Goal of the exercise →
Only a verbatim restatement of the lines from the one with "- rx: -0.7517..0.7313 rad" through the end of the listing below is wanted. Pictures should be left out.

Dataset extract →

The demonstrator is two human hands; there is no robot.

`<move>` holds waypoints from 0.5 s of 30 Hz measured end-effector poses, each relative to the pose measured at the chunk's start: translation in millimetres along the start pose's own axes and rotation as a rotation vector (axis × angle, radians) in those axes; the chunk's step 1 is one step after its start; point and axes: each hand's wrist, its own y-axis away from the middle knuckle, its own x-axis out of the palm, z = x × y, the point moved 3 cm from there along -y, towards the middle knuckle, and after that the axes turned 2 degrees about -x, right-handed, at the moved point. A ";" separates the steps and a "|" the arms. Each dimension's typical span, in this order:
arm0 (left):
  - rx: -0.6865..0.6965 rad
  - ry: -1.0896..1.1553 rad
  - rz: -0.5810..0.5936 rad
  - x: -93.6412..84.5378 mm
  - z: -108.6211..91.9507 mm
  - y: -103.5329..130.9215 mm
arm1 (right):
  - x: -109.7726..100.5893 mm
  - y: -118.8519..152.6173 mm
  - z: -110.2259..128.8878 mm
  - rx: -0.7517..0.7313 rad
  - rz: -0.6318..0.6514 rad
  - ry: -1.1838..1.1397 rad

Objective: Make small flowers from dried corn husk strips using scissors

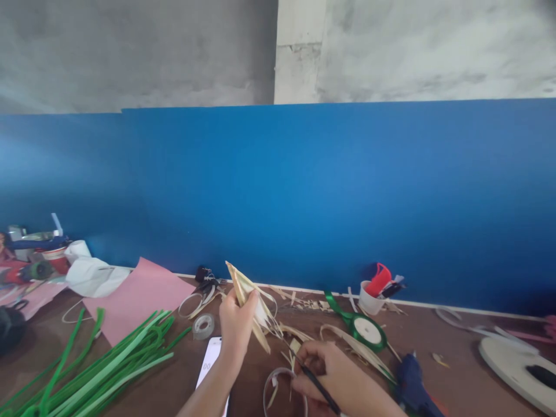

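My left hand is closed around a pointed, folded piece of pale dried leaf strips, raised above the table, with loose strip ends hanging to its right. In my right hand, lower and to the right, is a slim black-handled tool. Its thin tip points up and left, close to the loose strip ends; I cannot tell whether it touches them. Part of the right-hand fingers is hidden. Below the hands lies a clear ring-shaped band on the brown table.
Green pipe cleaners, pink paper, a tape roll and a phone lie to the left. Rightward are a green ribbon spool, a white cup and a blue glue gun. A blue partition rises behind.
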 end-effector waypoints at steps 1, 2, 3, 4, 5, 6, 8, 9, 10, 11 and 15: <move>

Answer below →
  - rx: -0.7517..0.7313 rad
  - rz: -0.6318..0.6514 rad
  - ry: -1.1838..1.1397 rad

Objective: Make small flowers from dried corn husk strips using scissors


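My left hand is closed around a pointed, folded piece of pale dried leaf strips, raised above the table, with loose strip ends hanging to its right. In my right hand, lower and to the right, is a slim black-handled tool. Its thin tip points up and left, close to the loose strip ends; I cannot tell whether it touches them. Part of the right-hand fingers is hidden. Below the hands lies a clear ring-shaped band on the brown table.
Green pipe cleaners, pink paper, a tape roll and a phone lie to the left. Rightward are a green ribbon spool, a white cup and a blue glue gun. A blue partition rises behind.
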 end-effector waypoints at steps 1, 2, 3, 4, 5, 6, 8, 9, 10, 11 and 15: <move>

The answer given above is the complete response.